Lucy O'Sullivan

Dr.

Accepting PhD Students

PhD projects

I would be delighted to hear from students interesting in exploring the below topics:

Visual propaganda and the relationship between art, politics and protest
The relationship between visual culture and violence
Any aspect of visual culture (including but not limited to muralism, photography, painting, printmaking, posters and other public forms of art) in a Spanish American or Latin American context

I would be happy to offer supervision on any aspect of Mexican or Chicanx visual culture, including the visual and material cultures of Catholicism in the twentieth and twenty-first centuries. I particularly welcome comparative, interartistic and interdisciplinary topics and/or projects with a strong historical dimension that may involve archival research.

20192024

Research activity per year

Personal profile

Biography

I did my BA in Spanish and Italian at Trinity College Dublin, before going on to complete an MA in Hispanic Studies at University College London and a DPhil in Modern and Medieval Languages at the University of Oxford. Before taking up my post at Birmingham, I held teaching posts at the University of Warwick and the University of Oxford.

Research interests

My research interests lie primarily in Mexican visual culture. My current book project explores the role of images (including photographs, prayer cards, prints, murals and film footage) during a period of religious conflict in Mexico spanning from the Cristero War (1926-1929) and the so-called "segunda Cristiada" to the rise of the far-right Catholic Sinarquista movement in the late 1930s. I am primarily interested in the ways that images are used to narrativise violence and mobilise actors in conflict situations.

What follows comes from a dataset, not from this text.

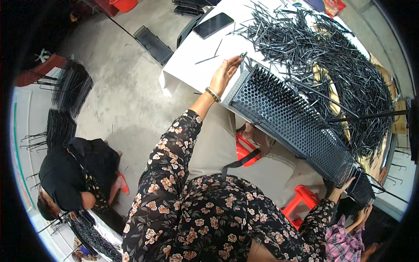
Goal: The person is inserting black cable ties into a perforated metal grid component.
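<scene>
A long black perforated rack [291,123] slants across my lap and the table's near edge. Dark thin sticks [273,89] stand in its holes along the far side, densest toward the upper-left end. Beside that end is my left hand [224,76], wearing a beaded bracelet. Its fingers are stretched out, and the fingertips come close to a few loose sticks. At the lower-right end, my right hand [338,191] holds the rack by its edge, with its thumb on top and the other fingers partly hidden.
Loose black sticks [301,41] heap over the white-covered table [185,59], near a phone [213,25]. A co-worker's hands [362,215] are by another black rack [361,188]. Red stools [297,205] stand below; another person [65,174] sits left near stacked racks [72,89].
</scene>
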Tool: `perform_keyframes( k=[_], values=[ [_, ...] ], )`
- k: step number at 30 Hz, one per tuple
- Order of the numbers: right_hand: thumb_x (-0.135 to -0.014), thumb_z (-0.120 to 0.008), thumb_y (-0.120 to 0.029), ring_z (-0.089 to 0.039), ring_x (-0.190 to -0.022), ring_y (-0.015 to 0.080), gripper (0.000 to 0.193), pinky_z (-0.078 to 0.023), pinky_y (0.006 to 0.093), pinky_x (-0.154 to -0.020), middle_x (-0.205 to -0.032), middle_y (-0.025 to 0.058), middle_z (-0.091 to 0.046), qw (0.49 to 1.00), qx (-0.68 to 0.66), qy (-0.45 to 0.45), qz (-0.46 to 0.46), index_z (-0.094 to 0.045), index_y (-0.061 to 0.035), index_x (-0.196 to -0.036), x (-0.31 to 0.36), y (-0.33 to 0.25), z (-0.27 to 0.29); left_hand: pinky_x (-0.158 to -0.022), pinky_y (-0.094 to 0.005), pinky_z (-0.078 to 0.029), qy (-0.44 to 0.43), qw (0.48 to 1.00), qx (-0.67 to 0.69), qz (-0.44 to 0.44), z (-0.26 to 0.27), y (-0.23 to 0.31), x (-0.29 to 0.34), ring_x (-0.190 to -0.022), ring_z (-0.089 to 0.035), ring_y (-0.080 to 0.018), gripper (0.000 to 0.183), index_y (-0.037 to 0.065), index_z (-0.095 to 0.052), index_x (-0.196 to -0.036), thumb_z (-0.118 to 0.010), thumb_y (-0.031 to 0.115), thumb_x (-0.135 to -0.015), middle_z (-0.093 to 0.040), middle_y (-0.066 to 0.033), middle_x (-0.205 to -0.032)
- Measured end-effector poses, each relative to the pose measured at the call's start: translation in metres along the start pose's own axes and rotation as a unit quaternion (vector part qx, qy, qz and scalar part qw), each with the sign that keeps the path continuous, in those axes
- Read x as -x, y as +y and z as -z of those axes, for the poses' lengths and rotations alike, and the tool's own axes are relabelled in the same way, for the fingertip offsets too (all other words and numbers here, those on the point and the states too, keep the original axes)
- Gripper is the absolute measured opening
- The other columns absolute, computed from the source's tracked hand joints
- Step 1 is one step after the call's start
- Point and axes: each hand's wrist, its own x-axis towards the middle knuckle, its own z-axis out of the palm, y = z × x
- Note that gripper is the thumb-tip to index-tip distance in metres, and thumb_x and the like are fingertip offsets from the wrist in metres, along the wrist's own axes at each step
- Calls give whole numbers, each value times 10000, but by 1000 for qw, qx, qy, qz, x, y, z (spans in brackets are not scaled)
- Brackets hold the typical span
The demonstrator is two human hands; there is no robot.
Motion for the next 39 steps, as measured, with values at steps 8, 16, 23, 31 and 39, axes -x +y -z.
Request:
perform_keyframes(
  k=[8, 16, 23, 31, 39],
  values=[
    [-900, -470, -487, -455, -1196, 288, 634, -367, 423, -1004, -1321, 142, -468, 998, -3, -1, 55, -418, -28, -1334, -1, 18, -9, -1133, -346, -124, -65, 993, -100, -8, -29, -15, -8, -1375, -200, -232, 596, 1, -192, -1420, -217, 413, -989, -277, -147, -1459],
    [-893, -481, -492, -455, -1195, 296, 639, -369, 438, -1002, -1318, 148, -469, 842, 216, 44, 491, -418, -34, -1333, 110, -110, -72, -1103, -380, -210, 46, 992, -105, -54, -12, 14, -12, -1327, -299, -215, 575, 12, -309, -1382, -263, 423, -982, -328, -114, -1440],
    [-886, -490, -496, -456, -1194, 302, 643, -372, 452, -1000, -1315, 153, -471, 996, 66, -15, 58, -419, -39, -1333, 12, 10, -66, -1125, -377, -176, -21, 998, -9, -57, -34, -23, -3, -1373, -197, -258, 603, -1, -211, -1408, -278, 416, -978, -261, -164, -1456],
    [-879, -501, -501, -456, -1193, 310, 649, -375, 468, -998, -1312, 159, -472, 995, 77, 59, -30, -419, -45, -1333, 29, -20, 10, -898, -351, -421, 110, 937, -329, -49, -15, 32, 9, -1000, -552, -236, 444, -43, -500, -1172, -345, 317, -962, -573, -167, -1065],
    [-843, -550, -492, -454, -1173, 363, 653, -392, 547, -941, -1318, 161, -460, 988, 66, 92, -106, -434, -65, -1322, 33, -13, 44, -827, -399, -447, 147, 898, -414, -28, -45, 11, 56, -907, -587, -354, 314, -39, -604, -1037, -429, 195, -923, -612, -217, -939]
  ],
)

My first book Diego Rivera and Juan Rulfo: Post-revolutionary Body Politics (1922-1965) comparatively examined contrasting representations of the body in the visual and literary works of Diego Rivera and Juan Rulfo to trace evolving intellectual and artistic interpretations of post-revolutionary nationhood in Mexico from the euphoria of the 1920s to the phase of intellectual disenchantment beginning at mid-century. It analyses canonical as well as previously overlooked essays, murals, illustrations, photographs, films and literary texts against a historical backdrop constructed from print media, correspondence and previously unexamined archival materials to provide a multimedia history of Mexico’s shifting post-revolutionary cultural, political and intellectual landscapes during these decades of societal transformation.

Research networks and organisations: Association of Hispanists of Great Britain and Ireland (AHGBI), Latin American Studies Association (LASA), Society for Latin American Studies (SLAS), Association for Latin American Art (ALAA), UK Latin American Historians Network (UKLAH), Historians of Catholic Mexico (HISTCATMEX).